Any dealings with third parties (including advertisers) included within or available via a link from the Service or participation in promotions, including the delivery of and the payment for goods and services, and any other terms, conditions, warranties or representations associated with such dealings or promotions, are solely between you and the advertiser or other third party. Nexon shall not be responsible or liable for any part of any such dealings or promotions.
Nexon reserves the right to change the ToS at any time. You are responsible for regularly reviewing these terms and conditions and your continued use of the website acknowledge your agreement. The most current version of the ToS can be reviewed by clicking on the "Legal Documentation" hypertext link located at the bottom of our Web pages. If we change the ToS, we will communicate the changes to you before changes are made effective and we will update the Effective Date listed above. Your continued use of the Service after such notification of changes will constitute your acceptance of such changes.
In an effort to accelerate resolution and reduce the cost of any dispute, controversy or claim related to, or arising out of, this Agreement or any policy, document or agreement incorporated herein ( “Dispute”), you and Nexon agree to first attempt to negotiate any dispute, controversy, or claim, whether based on contract, tort, fraudulent misrepresentation, statute, regulation, constitution, common law, equity, or any other legal basis, that arises out of or relates to the Dispute (except as set forth in Section 8.4below) informally for at least thirty (30) days before initiating any arbitration or court proceeding.

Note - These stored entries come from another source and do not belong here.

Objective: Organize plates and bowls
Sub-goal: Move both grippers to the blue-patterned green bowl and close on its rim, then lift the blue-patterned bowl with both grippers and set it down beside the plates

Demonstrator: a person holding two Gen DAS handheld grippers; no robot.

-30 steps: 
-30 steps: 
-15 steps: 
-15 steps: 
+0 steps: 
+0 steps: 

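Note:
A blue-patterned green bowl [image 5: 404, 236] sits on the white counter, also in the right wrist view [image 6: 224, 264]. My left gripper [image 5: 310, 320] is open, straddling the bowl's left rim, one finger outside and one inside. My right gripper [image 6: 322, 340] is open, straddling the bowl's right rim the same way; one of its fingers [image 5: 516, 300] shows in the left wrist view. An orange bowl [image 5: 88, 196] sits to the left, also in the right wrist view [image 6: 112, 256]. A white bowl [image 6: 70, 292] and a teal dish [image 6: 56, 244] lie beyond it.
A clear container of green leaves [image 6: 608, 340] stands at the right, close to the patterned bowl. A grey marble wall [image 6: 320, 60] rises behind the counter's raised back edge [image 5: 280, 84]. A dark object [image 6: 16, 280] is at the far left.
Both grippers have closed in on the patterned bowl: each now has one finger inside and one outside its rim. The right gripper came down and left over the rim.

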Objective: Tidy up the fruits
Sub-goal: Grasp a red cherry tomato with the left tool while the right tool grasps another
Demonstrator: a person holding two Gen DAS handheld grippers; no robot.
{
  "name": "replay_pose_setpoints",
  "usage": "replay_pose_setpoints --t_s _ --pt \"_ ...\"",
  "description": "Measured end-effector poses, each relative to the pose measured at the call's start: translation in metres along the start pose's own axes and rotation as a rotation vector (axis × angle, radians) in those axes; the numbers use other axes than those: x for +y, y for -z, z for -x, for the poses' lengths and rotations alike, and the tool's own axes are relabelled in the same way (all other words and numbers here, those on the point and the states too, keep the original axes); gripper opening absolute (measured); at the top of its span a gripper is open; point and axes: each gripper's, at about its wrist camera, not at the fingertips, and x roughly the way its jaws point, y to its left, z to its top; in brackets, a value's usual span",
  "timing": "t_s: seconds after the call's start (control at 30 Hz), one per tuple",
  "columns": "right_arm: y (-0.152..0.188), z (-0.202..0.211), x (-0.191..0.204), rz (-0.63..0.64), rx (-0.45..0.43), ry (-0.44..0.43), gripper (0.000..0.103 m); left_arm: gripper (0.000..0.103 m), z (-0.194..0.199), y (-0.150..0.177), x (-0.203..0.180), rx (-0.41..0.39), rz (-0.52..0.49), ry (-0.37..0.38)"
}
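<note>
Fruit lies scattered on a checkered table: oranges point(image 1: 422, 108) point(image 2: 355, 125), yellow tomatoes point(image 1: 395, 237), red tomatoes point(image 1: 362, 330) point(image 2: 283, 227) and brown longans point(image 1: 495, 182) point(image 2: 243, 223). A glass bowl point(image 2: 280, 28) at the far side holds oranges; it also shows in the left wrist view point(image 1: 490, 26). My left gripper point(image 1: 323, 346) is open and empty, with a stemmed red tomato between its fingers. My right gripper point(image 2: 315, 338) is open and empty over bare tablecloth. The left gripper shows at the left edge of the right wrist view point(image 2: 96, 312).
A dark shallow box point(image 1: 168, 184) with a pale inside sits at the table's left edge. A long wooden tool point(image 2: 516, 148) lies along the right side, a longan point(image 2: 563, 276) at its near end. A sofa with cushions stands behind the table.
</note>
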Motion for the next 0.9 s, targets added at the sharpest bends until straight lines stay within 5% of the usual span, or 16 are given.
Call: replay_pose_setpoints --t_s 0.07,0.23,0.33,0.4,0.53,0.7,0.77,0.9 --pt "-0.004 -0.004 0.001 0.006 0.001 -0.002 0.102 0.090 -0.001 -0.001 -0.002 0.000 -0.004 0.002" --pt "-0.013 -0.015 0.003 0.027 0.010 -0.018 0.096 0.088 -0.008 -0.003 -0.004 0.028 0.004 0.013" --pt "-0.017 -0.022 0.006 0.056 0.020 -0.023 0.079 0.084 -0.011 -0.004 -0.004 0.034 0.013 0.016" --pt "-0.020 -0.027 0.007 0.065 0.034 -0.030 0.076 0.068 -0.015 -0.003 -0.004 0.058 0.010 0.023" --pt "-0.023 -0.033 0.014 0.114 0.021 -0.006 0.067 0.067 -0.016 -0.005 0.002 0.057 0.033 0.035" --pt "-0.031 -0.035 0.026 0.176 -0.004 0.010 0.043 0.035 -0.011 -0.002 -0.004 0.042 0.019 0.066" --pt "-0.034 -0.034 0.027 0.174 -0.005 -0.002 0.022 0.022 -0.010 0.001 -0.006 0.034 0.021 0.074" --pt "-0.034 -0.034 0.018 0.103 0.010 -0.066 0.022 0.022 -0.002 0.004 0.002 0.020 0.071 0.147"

Negotiations will begin upon receipt of written notice by the party bringing the Dispute. Nexon will send its notice to your billing address and email you a copy to the email address you have provided to us.
You will send your notice to Nexon at Nexon America, Inc., 222 N. Sepulveda Blvd., Suite 300, El Segundo, CA 90245, United States of America, Attn: Legal Department.
8.2 Binding Arbitration.
If a Dispute cannot be resolved through negotiations, then the Dispute must be submitted to binding arbitration (except for the circumstances described in Section 8.4). Arbitration of a Dispute shall be a final and binding determination on you and Nexon. You should review this provision carefully. This arbitration provision limits your and Nexon’s ability to litigate claims in court and you and Nexon each agree to waive our respective rights to a jury trial.
The arbitration shall be commenced and conducted under the Streamlined Rules of the Judicial Arbitration and Mediation Service (the "JAMS") or, where appropriate, the JAMS International Rules, both of which are available at the JAMS website (www.jamsadr.com). This arbitration provision is made pursuant to a transaction involving interstate commerce, and the Federal Arbitration Act shall apply to the construction, interpretation, and enforceability of this Agreement notwithstanding any other choice of law provision contained in this Agreement. The arbitrator shall determine the scope and enforceability of this arbitration agreement, including whether a Dispute is subject to arbitration.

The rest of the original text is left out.